My real question is what happens if you pick Crop 4:3 (or 16:9) and set Output to Letter/Pillarbox?
I still can't tell if crop actually crops or if it just changes the interpretation of the input.
Strictly speaking, there is no such thing as a 16:9 DVD - it only becomes 16:9 after decoding IF it was encoded as anamorphic.
Strictly speaking DVDs have a Pixel Aspect Ratio of 1.5:1 but that represents either 4:3 or 16:9 image.
For HDTV, which actually DOES arrive in a 16:9 package, you want to set it thus - Crop to HDMI Autodetect and No Scaling.
Wouldn't no scaling mean that only content with the same resolution as my display would fit?
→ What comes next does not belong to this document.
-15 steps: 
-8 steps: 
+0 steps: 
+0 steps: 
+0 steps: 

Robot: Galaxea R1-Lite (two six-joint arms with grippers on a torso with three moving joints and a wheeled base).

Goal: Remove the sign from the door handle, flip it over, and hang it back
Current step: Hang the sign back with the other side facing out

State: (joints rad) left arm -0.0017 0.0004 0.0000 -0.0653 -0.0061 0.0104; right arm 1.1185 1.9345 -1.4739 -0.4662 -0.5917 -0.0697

In my case wouldn't 1080i content run past the edges of my 720p display?
I don't have a BD or HD-DVD, but I would imagine it would be the same as HDTV.
Custom Crop is primarily for specific problematic display devices. I would think you wouldn't need it.
Actually I will.
As far as 4:3 in a 16:9 frame, I have no idea what you're referring to.
For example upconverted SD channels, which are pillarboxed.
If you mean a DVD of (for example) a 30s/40s movie - that's merely a 4:3 aspect ratio movie. Crop = 4:3 and Scale = Anamorphic.
Firstly, 4:3 on a DVD isn't what I'm talking about, second, wouldn't that stretch the 4:3 image to fill the screen?
The D2 will take care of detection and proper display. Throw in a recent 16:9 release and the D2 has your back. No problems.
How, that's my biggest problem, half this thread seems to be handwaving "it works".
You could do worse than searching for all Bob Pariseau's posts in this thread and reading through any longer than 10 lines. He's really good at explaining the fundamental concepts we all need to know to use this product. Maybe that's why you haven't got answers - possibly everyone thinks Bob would explain it better anyway, so why bother?
I've read through a number of his post, in their entirety, but all of the ones I've read are dealing with very specific questions that don't answer any of my questions. I still haven't found (for example) if the Crop input 4:3 and 16:9 modes actually crop the image or if they just change the scaling.